For a harmonic oscillator with a restoring force with F= -mω²x, I get that the solution for the x-component happens at x=exp(±iωt). But why is it that you can generalise the solution to x= Ccosωt+Dsin(ωt)? Where does the sine term come from because when I use Euler's formula, the only real part seems to be the cosine term?

 

[vanhees71]

Well, you need two linearly independent solutions of the equation of motion
$$m \ddot{x}=F \; \Rightarrow \; \ddot{x}=-\omega^2 x$$
(BTW you forgot the $x$ in your force formula).

You can use any two linearly independent solutions. Obviously your two functions will do. The general solution of the equation of motion is given by all possible linear combinations, i.e.,
$$x(t)=A \exp(\mathrm{i} \omega t) + B \exp(-\mathrm{i} \omega t).$$
Obviously also $\cos(\omega t)$ and $\sin(\omega t)$ solve the equations, and since they are linearly independent the complete solution is also given as superpositions of them, i.e., also
$$x(t)=A' \cos(\omega t) + B' \sin(\omega t)$$
give the complete set of solutions.

You can make the solution unique by assuming the appropriate initial conditions, which is of course the natural thing for a typical mechanics problem: You need to give the position and velocity of the particle at some initial time, say $t=0$, i.e., you give the values $x(0)=x_0$ and $\dot{x}(0)=v_0$. Now you can use both superpositions to evaluate the now unique solution $x(t)$ for these initial conditions. You'll see that of course you get the same result.

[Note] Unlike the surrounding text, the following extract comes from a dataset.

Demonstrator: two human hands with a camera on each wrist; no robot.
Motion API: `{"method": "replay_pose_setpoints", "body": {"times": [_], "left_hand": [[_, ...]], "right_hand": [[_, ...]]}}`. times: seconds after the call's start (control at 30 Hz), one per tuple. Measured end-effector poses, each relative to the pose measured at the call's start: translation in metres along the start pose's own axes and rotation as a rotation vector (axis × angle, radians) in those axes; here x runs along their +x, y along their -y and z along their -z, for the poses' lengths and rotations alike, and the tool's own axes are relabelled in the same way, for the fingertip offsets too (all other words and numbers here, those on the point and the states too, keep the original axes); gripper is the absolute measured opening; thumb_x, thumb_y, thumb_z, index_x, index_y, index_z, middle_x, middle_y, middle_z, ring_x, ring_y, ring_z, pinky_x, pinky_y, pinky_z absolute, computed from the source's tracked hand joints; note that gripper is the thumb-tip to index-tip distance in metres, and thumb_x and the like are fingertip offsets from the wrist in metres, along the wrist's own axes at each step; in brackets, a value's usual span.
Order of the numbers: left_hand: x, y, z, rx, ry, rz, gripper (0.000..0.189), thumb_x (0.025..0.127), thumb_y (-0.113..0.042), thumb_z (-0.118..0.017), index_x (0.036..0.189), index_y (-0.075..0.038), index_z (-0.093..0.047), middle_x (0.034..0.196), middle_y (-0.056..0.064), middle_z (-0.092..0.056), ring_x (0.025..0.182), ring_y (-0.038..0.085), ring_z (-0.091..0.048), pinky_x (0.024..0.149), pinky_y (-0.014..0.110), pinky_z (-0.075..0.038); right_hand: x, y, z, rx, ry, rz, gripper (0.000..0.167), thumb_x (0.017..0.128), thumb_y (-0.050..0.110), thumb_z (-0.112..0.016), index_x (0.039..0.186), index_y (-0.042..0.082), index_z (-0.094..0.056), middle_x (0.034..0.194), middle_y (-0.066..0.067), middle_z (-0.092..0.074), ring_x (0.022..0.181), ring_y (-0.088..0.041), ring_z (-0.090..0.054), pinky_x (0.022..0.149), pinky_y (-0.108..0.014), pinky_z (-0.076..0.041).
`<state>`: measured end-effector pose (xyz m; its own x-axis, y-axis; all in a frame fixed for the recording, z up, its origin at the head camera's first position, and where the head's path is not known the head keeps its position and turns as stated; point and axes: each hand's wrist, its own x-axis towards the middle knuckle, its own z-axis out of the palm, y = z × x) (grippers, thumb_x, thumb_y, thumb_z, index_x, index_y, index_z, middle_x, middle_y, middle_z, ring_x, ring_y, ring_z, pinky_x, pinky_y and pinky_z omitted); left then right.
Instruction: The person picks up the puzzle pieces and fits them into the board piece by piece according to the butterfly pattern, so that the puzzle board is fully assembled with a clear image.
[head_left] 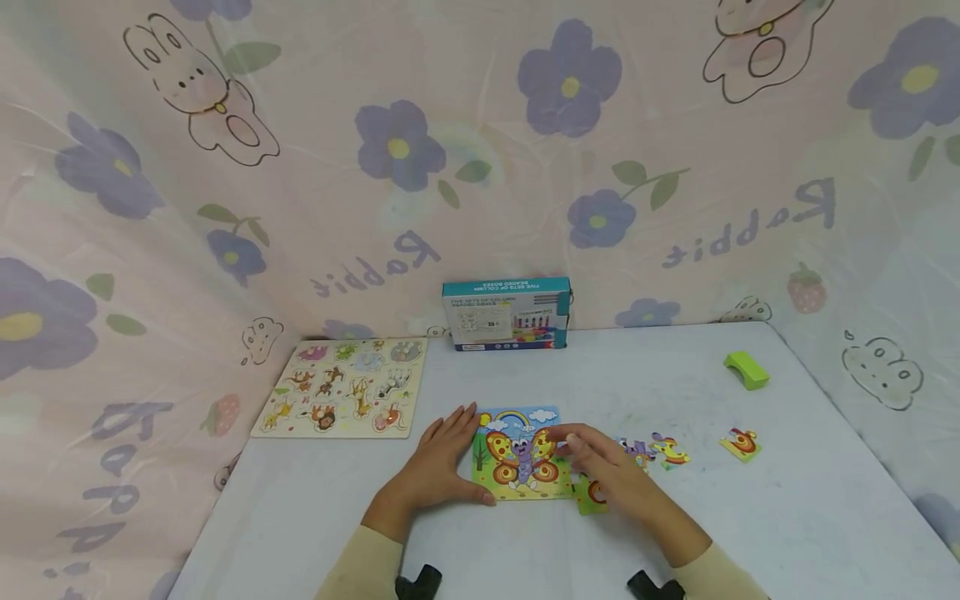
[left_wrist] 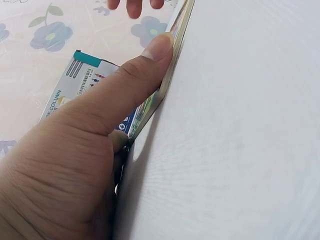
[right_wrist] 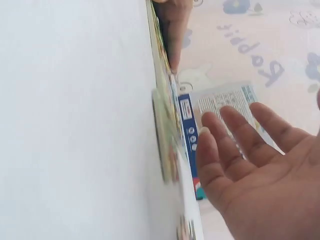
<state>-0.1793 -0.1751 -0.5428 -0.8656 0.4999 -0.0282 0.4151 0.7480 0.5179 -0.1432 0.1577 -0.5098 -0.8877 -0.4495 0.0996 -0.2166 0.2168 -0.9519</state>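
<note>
Butterfly puzzle [head_left: 522, 468] flat on the tabletop [head_left: 525, 554].
I see the L hand [head_left: 437, 468] spread wide, touching its left edge; R hand [head_left: 606, 468], loose & empty, is over its right edge. More pcs [head_left: 671, 451] lie to the right, w/ a box [head_left: 506, 317] at the back.

A white table [head_left: 525, 550] carries an animal board [head_left: 341, 390] at left, a box [head_left: 508, 315] standing at the back, and a butterfly puzzle [head_left: 522, 468], with loose pieces [head_left: 741, 446] and a green block [head_left: 747, 370] rightward.
</note>
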Motion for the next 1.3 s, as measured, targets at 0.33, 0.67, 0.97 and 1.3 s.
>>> {"method": "replay_pose_setpoints", "body": {"times": [0.33,0.67,0.97,1.3], "left_hand": [[0.0,-0.002,0.001,0.0,0.004,0.008,0.141,0.068,-0.087,-0.081,0.175,-0.014,-0.026,0.182,-0.004,-0.011,0.166,0.017,-0.002,0.131,0.049,-0.002],[-0.001,-0.006,0.005,-0.005,0.016,0.01,0.14,0.069,-0.084,-0.084,0.174,-0.011,-0.027,0.182,0.0,-0.013,0.166,0.022,-0.005,0.131,0.052,-0.004],[-0.001,-0.005,0.003,0.005,0.015,0.022,0.139,0.069,-0.084,-0.084,0.175,-0.014,-0.026,0.181,-0.004,-0.011,0.166,0.018,-0.003,0.131,0.049,-0.002],[-0.002,-0.009,0.006,-0.018,0.002,0.007,0.136,0.071,-0.079,-0.088,0.173,-0.01,-0.03,0.181,0.001,-0.015,0.166,0.022,-0.006,0.131,0.053,-0.004]], "right_hand": [[-0.029,-0.016,0.04,0.132,-0.045,0.011,0.056,0.122,0.026,-0.022,0.155,-0.01,-0.048,0.147,-0.034,-0.057,0.125,-0.038,-0.064,0.099,-0.034,-0.058],[-0.031,-0.031,0.041,-0.063,0.004,-0.071,0.045,0.108,0.023,-0.073,0.146,0.002,-0.064,0.142,-0.014,-0.066,0.124,-0.027,-0.064,0.096,-0.029,-0.056],[-0.029,-0.021,0.031,-0.345,0.092,-0.061,0.033,0.095,0.028,-0.087,0.122,0.02,-0.072,0.144,-0.002,-0.056,0.135,-0.035,-0.052,0.104,-0.036,-0.052],[-0.03,-0.019,0.029,-0.131,0.034,-0.133,0.021,0.099,0.015,-0.081,0.116,0.009,-0.071,0.107,-0.004,-0.067,0.1,-0.022,-0.065,0.084,-0.029,-0.056]]}}
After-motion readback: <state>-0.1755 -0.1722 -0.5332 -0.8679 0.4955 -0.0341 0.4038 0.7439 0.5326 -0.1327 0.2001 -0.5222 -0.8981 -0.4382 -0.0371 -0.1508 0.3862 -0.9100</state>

Another way to see this is to express the one set of linearly independent functions in terms of the other. For that just remember how cos and sin are expressed in terms of exponential functions or use Euler's formula to derive them.

 

[skyesthelimit]

oh right! thanks I just edited the equation! this was super helpful - i didn't quite think about it in terms of linearly independent solutions!